The Company currently has no sales revenue from any of its drug candidates,
has incurred losses since inception and, as of September 30,1998 has accumulated
a deficit of $72.3 million. The Company anticipates incurring additional losses
over at least the next several years as it expands its research and development
programs, including pre-clinical studies and clinical trials. Such expansion
will result in increases in research and development, and general and
administrative expenses. The Company's results of operations may vary
significantly from period to period depending on several factors, such as timing
of certain expenses, the progress of the Company's research and development
efforts and fluctuations in collaborative payments.
RESULTS OF OPERATIONS
Three and Nine Months Ended September 30, 1998 and 1997
Collaborative revenues increased to $3.3 million and $4.8 million for the
three and nine months ended September 30, 1998, from $550,000 and $1.4 million
for the corresponding periods in 1997. The increase is primarily due to a $2.5
million option payment from Chiron related to possible joint product development
of ANGIOZYME(TM). In addition, certain payments to the Company were made in
connection with agreements with Schering AG, Parke-Davis, IntelliGene, ALZA
Corporation, Roche Bioscience and Glaxo Wellcome. Generally, collaborative
agreement and contract revenue fluctuations are the result of changes in the
number of funded research projects as well as the timing and completion of
contract milestones.
During the first quarter of 1998, the Company recorded as other income a
gain of $25,000 from the sale of stock in a corporate partner. The privately
held stock, which was purchased by the Company in the first quarter of 1996 for
$250,000, was sold back to the corporate partner in January 1998.
7
Interest income has decreased to $132,000 and $512,000 for the three and
nine months ended September 30, 1998 compared to $163,000 and $545,000 for the
corresponding periods in 1997. The decrease is due to lower average balances in
the Company's cash and cash equivalents and securities available-for-sale during
the third quarter of 1998, as compared to the same quarter in 1997. Interest
income generally fluctuates as a result of the average amount of cash available
for investment and prevailing interest rates.

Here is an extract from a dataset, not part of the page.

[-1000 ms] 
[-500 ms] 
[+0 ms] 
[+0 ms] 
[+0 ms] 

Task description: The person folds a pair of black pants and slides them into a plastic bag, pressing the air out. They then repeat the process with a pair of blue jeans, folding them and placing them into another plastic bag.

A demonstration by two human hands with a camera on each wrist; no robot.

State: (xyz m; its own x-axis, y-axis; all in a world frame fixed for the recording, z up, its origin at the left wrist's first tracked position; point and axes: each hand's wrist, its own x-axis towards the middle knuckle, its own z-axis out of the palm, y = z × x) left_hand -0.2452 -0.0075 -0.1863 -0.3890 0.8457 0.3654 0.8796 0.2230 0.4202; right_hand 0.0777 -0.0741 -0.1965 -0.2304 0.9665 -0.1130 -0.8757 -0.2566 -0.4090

Research and development expenses decreased to $3.5 million for the three
months ended September 30, 1998, compared to $4.0 million for the corresponding
period in 1997. The decrease was due to the increase in raw material purchases
during the third quarter of 1997 for the scale-up of manufacturing in
anticipation of clinical trials. However, research and development expenses
increased to $13.0 million for the nine months ended September 30, 1998,
compared to $10.2 million for the corresponding period in 1997. The increase is
due to increased staffing and raw material purchases during the first part of
1998 in order to scale-up clinical development and research efforts. The Company
expects research and development expenses to increase as it expands its
development programs, including pre-clinical studies and clinical trials.
General and administrative expenses increased 19% to $500,000 and $1.5
million, for the three and nine months ended September 30, 1998, compared to
$421,000 and $1.2 million, respectively, for the corresponding periods in 1997.
The increase is primarily the result of increased staffing and associated
expenses necessary to manage and support the Company's expanding operations and
business development efforts. The Company expects general and administrative
expenses to continue to increase as a result of increasing legal and other
professional fees in connection with the overall scale-up of the Company's
operations, business development efforts and patent protection.
Interest expense increased 10% to $199,000 for the three months ended
September 30, 1998, compared to $181,000 for the corresponding period in 1997.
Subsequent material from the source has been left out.